To be honest, only Fallout 3 fits the bill for a post-apocalyptic game. Fallout, Fallout 2, Fallout: New Vegas, are all games that use nuclear war as a backdrop, yes, but it isn't the primary focus of the games. The focus is always on the development of communities and exploring the themes of persistent conflict between humans even in the face of apocalypse, directions in which societies may develop if the preceding society crumbles, the adoption or rejection of the pre-War legacy, and so on and so forth.
The point of a post-apocalyptic setting is to give the author(s) the possibility to freely explore themes without being bound by earlier history and circumstances. Nuclear war creates a blank slate, but it's not the slate that's important, but what's written on it. Focusing on the blank slate gives you Fallout 3. Which, I'm sure, is not your intention.
Wait... less humans per square mile means less of them get injured by wildlife between settlements?
Actually more humans would just demolish or otherwise control the wildlife to ensure safety of passing between settlements.
A lower population density means less opportunity for people to clash with the local wildlife.
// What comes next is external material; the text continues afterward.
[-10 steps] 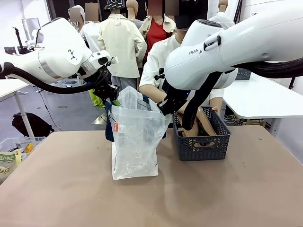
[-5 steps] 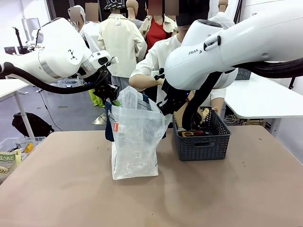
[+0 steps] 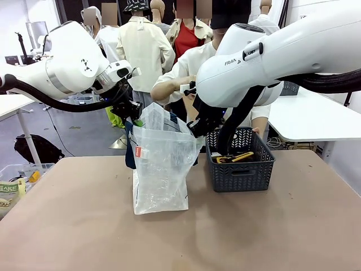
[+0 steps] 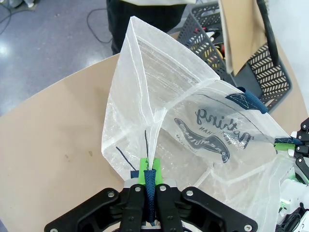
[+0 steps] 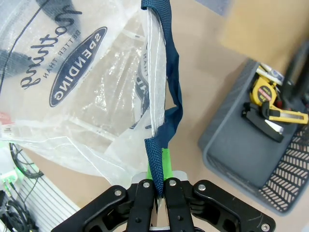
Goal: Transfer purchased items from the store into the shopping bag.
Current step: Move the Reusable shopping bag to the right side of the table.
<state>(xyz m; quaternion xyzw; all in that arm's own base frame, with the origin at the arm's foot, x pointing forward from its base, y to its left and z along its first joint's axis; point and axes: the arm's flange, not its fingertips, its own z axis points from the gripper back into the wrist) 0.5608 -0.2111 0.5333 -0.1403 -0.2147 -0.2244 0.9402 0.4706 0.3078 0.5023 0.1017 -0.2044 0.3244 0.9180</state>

Of course, assuming that the local wildlife would aggro 100% of the time, which simply doesn't happen.
Making something "rich and respectable" on paper and completely failing to do that in terms of visual/level/human design in a first-person shooter is a complete failure.
Isometric games can get away with abstraction, but when the view is shifted to first-person, you have a far heavier responsibility when it comes to your quasi-realism. All your abstractions start to stand out like a sore thumb.
Oh hey, I'm not sure if you forgot about it, but you didn't actually address my point. Point out how Novac's location design doesn't support what's stated in the game, please. As it is, you're asking me to believe you on your word. I don't do that, at all.
They had "losers" walking around and such. Given tremendous amount of abstraction isometric perspective allows, it was sufficient. The Star Trek syndrome where each planet is represented by a small village, worked quite well in Fallout.
Except you raised a point about prostitutes picking up people and merchants being visited by clients. You're constantly moving goal posts.
Doesn't work so well in first-person games which take pride in forcing player on long walks because supposedly all this space is "real".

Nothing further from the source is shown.